At first, inspired by artists like Regina Spektor and Elton John, Smith wrote narrative songs that would meander (perhaps a bit too much). He utilized looper pedals, a great deal of vocal and instrument layering. But as he worked, he found more people to collaborate with. His songs got tighter; he found sonic purpose. He learned quite a bit as well. In 2013, Bastille released its first record, Bad Blood. The band has followed that up with a new studio album every three years since. Early breakout hits include songs like “Laura Palmer” and “Pompeii,” both of which were on the band’s debut. Now, the group has earned a swatch of accolades and awards, appearances on MTV Unplugged and Saturday Night Live, and probably many billions of streams. (And the new album will add to all that.)
“It’s amazing to have that success at the beginning,” Smith says. “But it was kind of overwhelming. No one really tells you what to expect because no one knows. It was totally surreal—it takes over your life for a couple of years.”
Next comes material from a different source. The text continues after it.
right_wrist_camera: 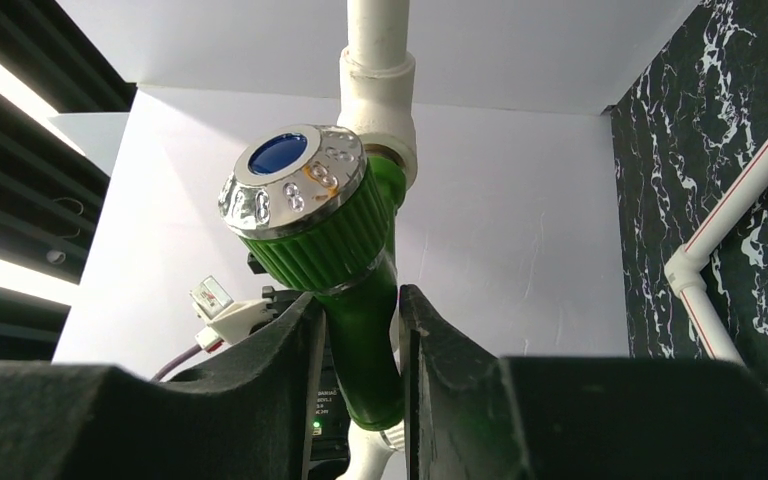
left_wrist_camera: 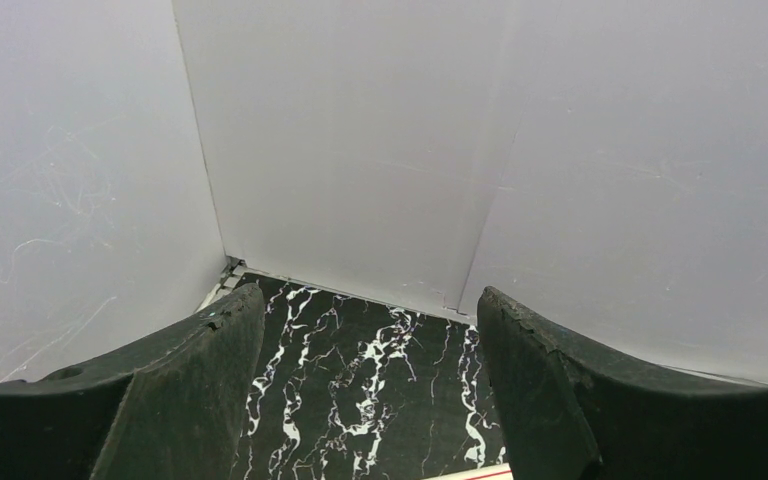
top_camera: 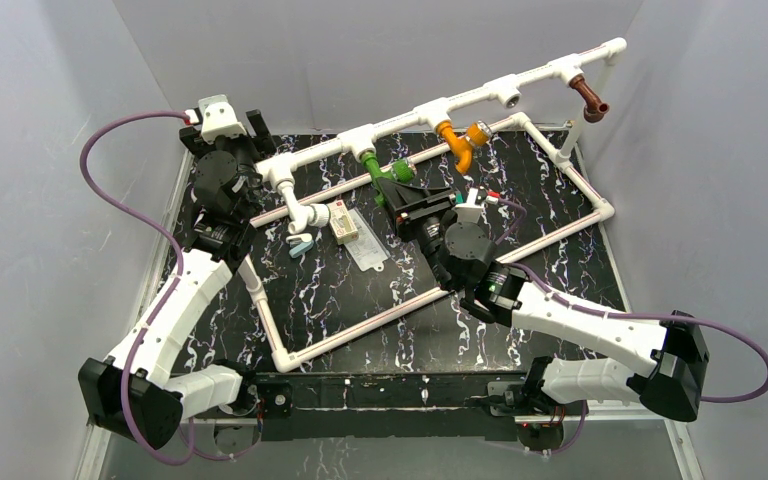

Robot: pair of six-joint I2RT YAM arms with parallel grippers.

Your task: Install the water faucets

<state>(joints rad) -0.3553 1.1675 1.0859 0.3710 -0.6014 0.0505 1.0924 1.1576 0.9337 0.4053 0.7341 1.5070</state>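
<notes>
The bright green faucet (top_camera: 371, 163) hangs from a tee of the long white pipe (top_camera: 480, 95). In the right wrist view its ribbed knob with chrome cap (right_wrist_camera: 295, 190) sits above my fingers, and its spout (right_wrist_camera: 368, 350) is clamped between them. My right gripper (top_camera: 400, 180) (right_wrist_camera: 360, 315) is shut on this green faucet. The orange faucet (top_camera: 457, 142) and the brown faucet (top_camera: 590, 98) hang from tees further right. The white faucet (top_camera: 310, 215) hangs at the pipe's left end. My left gripper (top_camera: 257, 123) (left_wrist_camera: 360, 345) is open and empty at the back left, facing the wall corner.
A white pipe frame (top_camera: 440, 290) lies on the black marble table (top_camera: 360, 330). A small white box (top_camera: 342, 222), a clear flat piece (top_camera: 368, 250) and a teal piece (top_camera: 300, 246) lie inside it. One tee socket (top_camera: 508, 93) shows no faucet. White walls surround the table.
</notes>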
Smith expresses gratitude at all the payoff, of course. He and his bandmates have traveled the world many times over, performing for thousands. Still, it’s an odd life for anyone. With such success as Bastille had in the early 2010s, they were achieving life goals seemingly daily. As such, Smith and co. had to do a fair amount of work to not let themselves get carried away by it, while also enjoying it as much as possible in a healthy way. Yet, all the while knowing any success like this is fleeting by definition. For Smith, who says he lives and breathes music 24/7 (he’s the type to squeeze in a vocal recording on his phone mid-dinner conversation), he knows hard work and dedication are the keys to prosperity. As such, with every song, album, or video, he aims to make it seem like an event. The bigger the window, the easier the escape, after all.
“I can lose a whole day working on a song and forget to eat,” Smith says.
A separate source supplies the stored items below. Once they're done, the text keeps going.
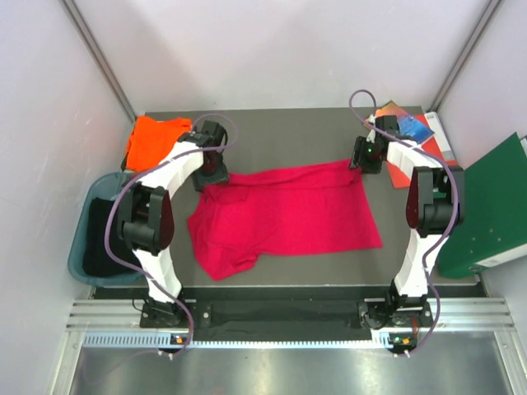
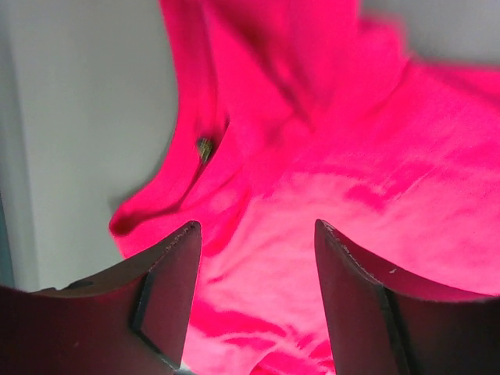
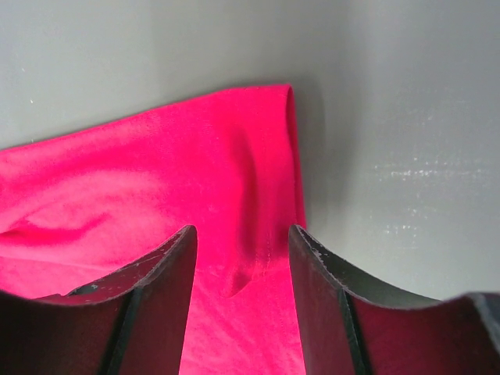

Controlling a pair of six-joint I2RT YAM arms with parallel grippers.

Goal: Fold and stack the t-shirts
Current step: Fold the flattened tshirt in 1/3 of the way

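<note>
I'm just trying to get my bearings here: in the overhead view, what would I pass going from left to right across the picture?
From the left: teal tub → orange t-shirt → crimson t-shirt → red and blue books → green binder.

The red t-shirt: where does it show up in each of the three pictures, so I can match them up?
Top external: the red t-shirt lies spread across the middle of the grey table.
Left wrist: the red t-shirt fills the centre and right, with bare table on the left.
Right wrist: a corner of the red t-shirt covers the left and lower middle, with bare table on the right.
Shared landmark: the grey table.
</note>
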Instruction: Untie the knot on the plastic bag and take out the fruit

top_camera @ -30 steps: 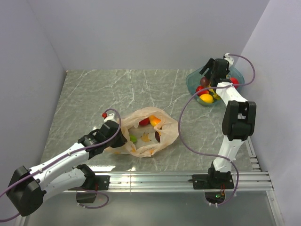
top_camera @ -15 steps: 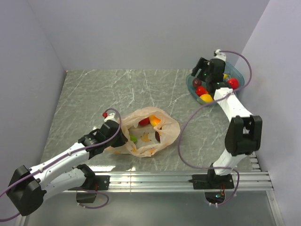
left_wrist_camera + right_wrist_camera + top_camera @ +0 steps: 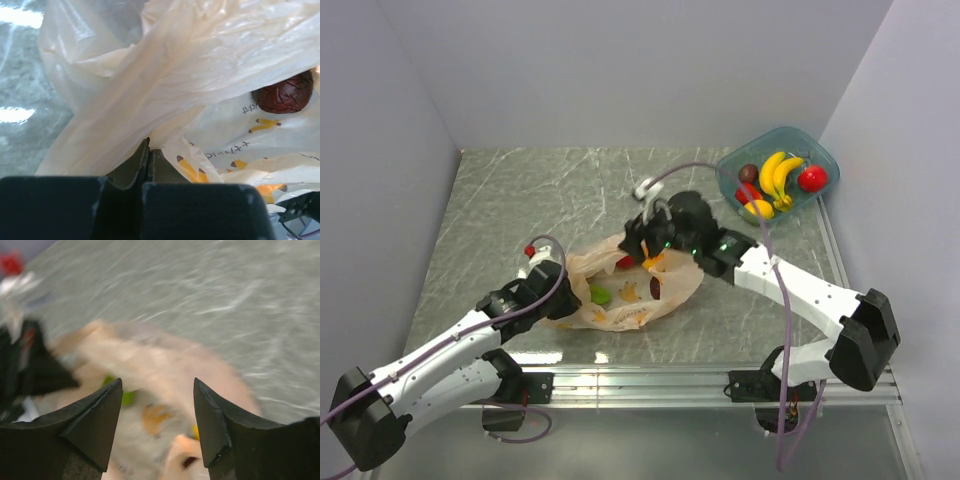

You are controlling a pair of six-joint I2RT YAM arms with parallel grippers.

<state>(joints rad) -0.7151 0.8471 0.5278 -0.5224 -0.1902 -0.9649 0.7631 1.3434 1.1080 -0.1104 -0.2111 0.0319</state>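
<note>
The pale orange plastic bag (image 3: 625,300) lies in the middle of the table with its mouth loose, and the knot is out of view. Fruit shows inside it: a green piece (image 3: 601,295), a dark red one (image 3: 285,92) and an orange one (image 3: 651,263). My left gripper (image 3: 149,145) is shut on a fold of the bag's plastic at the bag's left end (image 3: 560,290). My right gripper (image 3: 157,382) hangs open just above the bag's far side (image 3: 640,250), with nothing between its fingers. The right wrist view is blurred.
A teal clear tub (image 3: 823,160) stands at the back right, holding a banana (image 3: 775,172), a red fruit (image 3: 810,178), a dark one and a yellow one. Walls close in the left, back and right. The metal rail (image 3: 660,380) runs along the near edge.
My right arm has swung from over the tub down and left to the bag, its jaws narrowing somewhat. The left gripper has pulled the bag's edge slightly left and stays shut.
</note>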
When we look at, listen to, engage with or experience a piece of art, a lot happens without our even realizing it. Something cellular occurs first. Our very body reacts to the music before we figure out exactly what’s going on. Our brains rev, too. We recognize aspects of the song or play or painting or film before we can consciously take stock of them. One of those mental reflexes is sensing how much time has been poured into any given work. If there is abundant detail, surprise, and depth present. And when listening to Bastille’s Give Me the Future, one thing is certain: Smith cares deeply about the time he spends on anything.
“Music is my passion,” Smith says. “Whenever I have free time, I’m always writing or recording. It’s embarrassing—I’ll go and sneak into the corner to sing something into my phone. I want to be writing every day. It’s the idea of going in with nothing and coming out at the end of the day with a song that could be something in your head for a few weeks or it could change your life—you just don’t know.”